Studio album by Anette Olzon
- Released: 28 March 2014
- Recorded: 2009–2013
- Genre: Symphonic rock
- Length: 34:59
- Label: earMUSIC
- Producers: Anette Olzon & Johan Kronlund

Anette Olzon chronology
|  | Shine (2014) | Strong (2021) |

Singles from Shine
- "Lies" Released: February 14, 2014; "Shine" Released: February 27, 2015;

= Shine (Anette Olzon album) =

Shine is the debut solo album by Swedish singer Anette Olzon, released on 26 March (Sweden), 28 March (Germany, Finland, Russia, Spain), 31 March (France, the Netherlands, Belgium, Luxembourg, Poland, Czech Republic, Norway, Denmark, the UK), 1 April (Italy), and 8 April 2014 (USA) by earMUSIC.

The first teaser track from the album, "Falling" was released for digital download on 17 December 2013, accompanied by a lyric video on YouTube.

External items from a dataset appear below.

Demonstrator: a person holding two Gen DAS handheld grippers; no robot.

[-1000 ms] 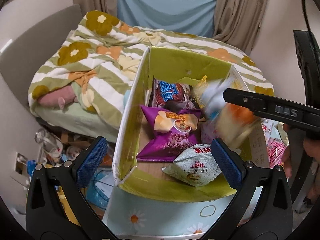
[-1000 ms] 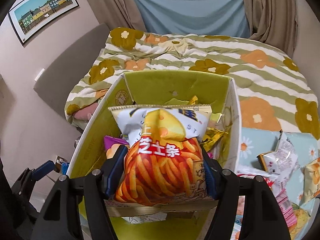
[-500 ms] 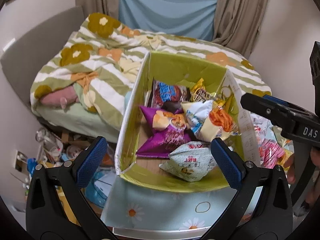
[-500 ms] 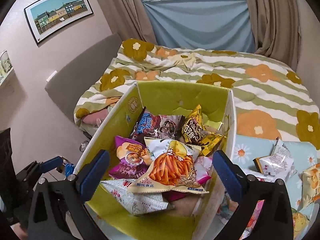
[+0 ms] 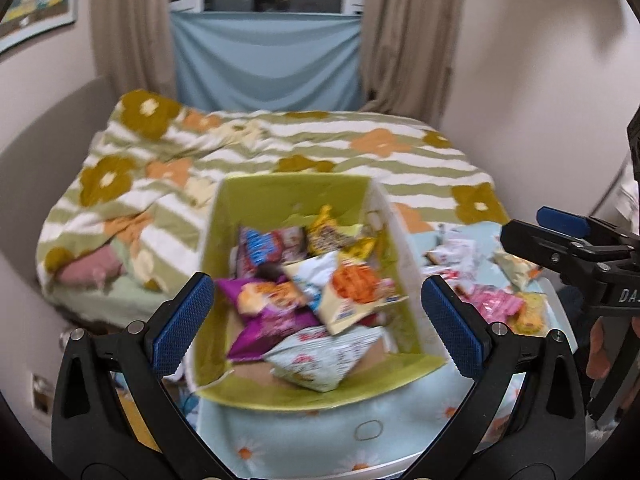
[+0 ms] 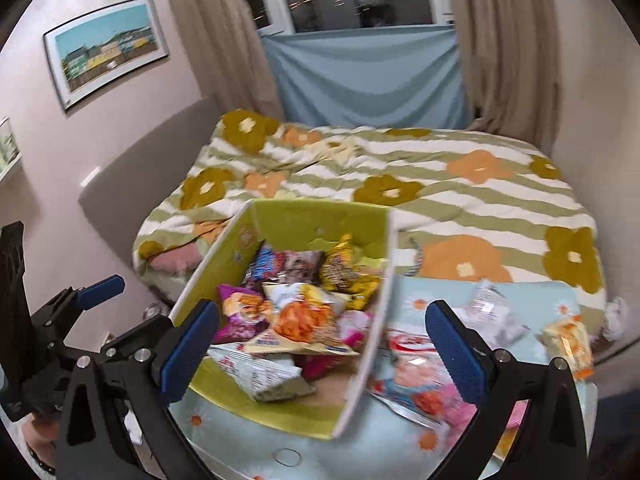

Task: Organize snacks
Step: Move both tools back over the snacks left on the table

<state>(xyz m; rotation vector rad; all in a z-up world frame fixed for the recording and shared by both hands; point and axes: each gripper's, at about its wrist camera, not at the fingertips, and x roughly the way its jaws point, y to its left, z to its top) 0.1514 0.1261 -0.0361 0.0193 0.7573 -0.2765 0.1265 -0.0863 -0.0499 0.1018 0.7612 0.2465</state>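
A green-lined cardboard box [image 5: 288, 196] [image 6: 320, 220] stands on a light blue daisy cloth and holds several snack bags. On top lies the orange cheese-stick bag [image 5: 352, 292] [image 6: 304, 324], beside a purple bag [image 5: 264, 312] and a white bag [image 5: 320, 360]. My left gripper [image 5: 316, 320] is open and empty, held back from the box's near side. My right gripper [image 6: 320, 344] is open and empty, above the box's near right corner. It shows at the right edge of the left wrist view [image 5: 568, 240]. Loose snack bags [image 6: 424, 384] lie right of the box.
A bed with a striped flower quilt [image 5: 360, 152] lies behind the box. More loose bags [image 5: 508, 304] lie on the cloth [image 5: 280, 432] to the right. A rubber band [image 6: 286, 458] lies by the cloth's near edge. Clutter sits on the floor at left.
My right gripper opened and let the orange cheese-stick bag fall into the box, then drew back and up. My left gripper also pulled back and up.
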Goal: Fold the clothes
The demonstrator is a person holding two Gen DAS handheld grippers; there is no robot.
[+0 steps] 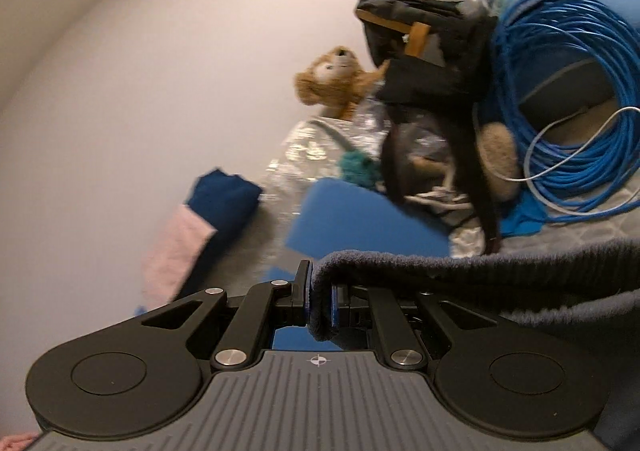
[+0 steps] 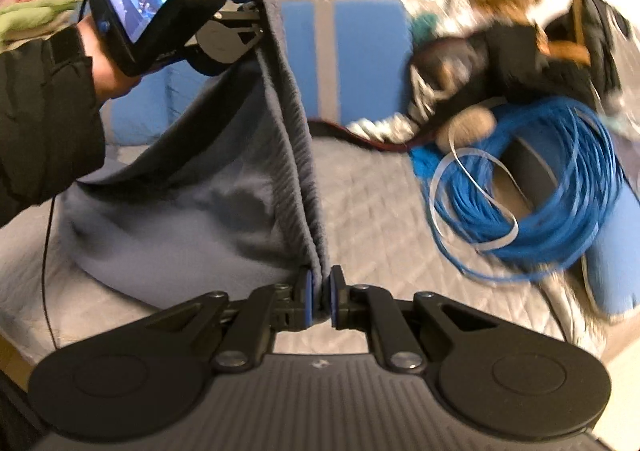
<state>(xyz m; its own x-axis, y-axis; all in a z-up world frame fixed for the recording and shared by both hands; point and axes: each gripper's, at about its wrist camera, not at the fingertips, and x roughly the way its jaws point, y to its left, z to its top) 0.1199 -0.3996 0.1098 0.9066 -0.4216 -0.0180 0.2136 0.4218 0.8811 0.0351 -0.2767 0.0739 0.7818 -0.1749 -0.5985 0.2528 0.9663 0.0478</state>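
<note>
Nearest the right wrist lens, the right gripper (image 2: 320, 301) has its jaws clamped on the ribbed hem of a grey-blue fleece garment (image 2: 224, 187). The hem runs taut up to the left gripper (image 2: 250, 7), which pinches its other end, while the body of the cloth sags between them down onto the quilted grey bed (image 2: 368, 211). Only this view shows the person's hand (image 2: 108, 63) and dark sleeve (image 2: 40, 123) carrying the left gripper, and the full drape of the cloth.

The left wrist view shows what the other leaves out: a bare pale wall (image 1: 140, 91) and a pink and navy stack of folded clothes (image 1: 200, 227) at its foot.

Both views take in the clutter on the far side of the bed: a coil of blue cable (image 2: 532, 187), a dark bag (image 1: 424, 51) whose contents I cannot make out, perhaps because of blur, and a brown plush toy (image 1: 332, 79) leaning beside it.
</note>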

A teaser for the album's first official single, "Lies", was posted on Anette Olzon's official Facebook page on 7 February 2014; followed by the single's eventual release on 14 February 2014.

Professional ratings
Review scores
| Source | Rating |
| Blabbermouth | Star Half star |
| KNAC | Star |
| Sputnikmusic | Star |

== Background, composing, concept, song information ==
The writing process for the album began in 2009, during the Dark Passion Play World Tour of Olzon's then current band Nightwish, and lasted until shortly before the album's release. In 2011, Olzon posted the demo recordings of two songs, "Invincible" and "Floating", on her Myspace profile, claiming those were rough versions of the songs without mixing or producing.

Olzon considers Shine a "personal" album and has once stated that the lyrics reflect her views of life, which "has always been divided into black and white - dark and light" for her. The song "Moving Away" was written after her mother was diagnosed with cancer.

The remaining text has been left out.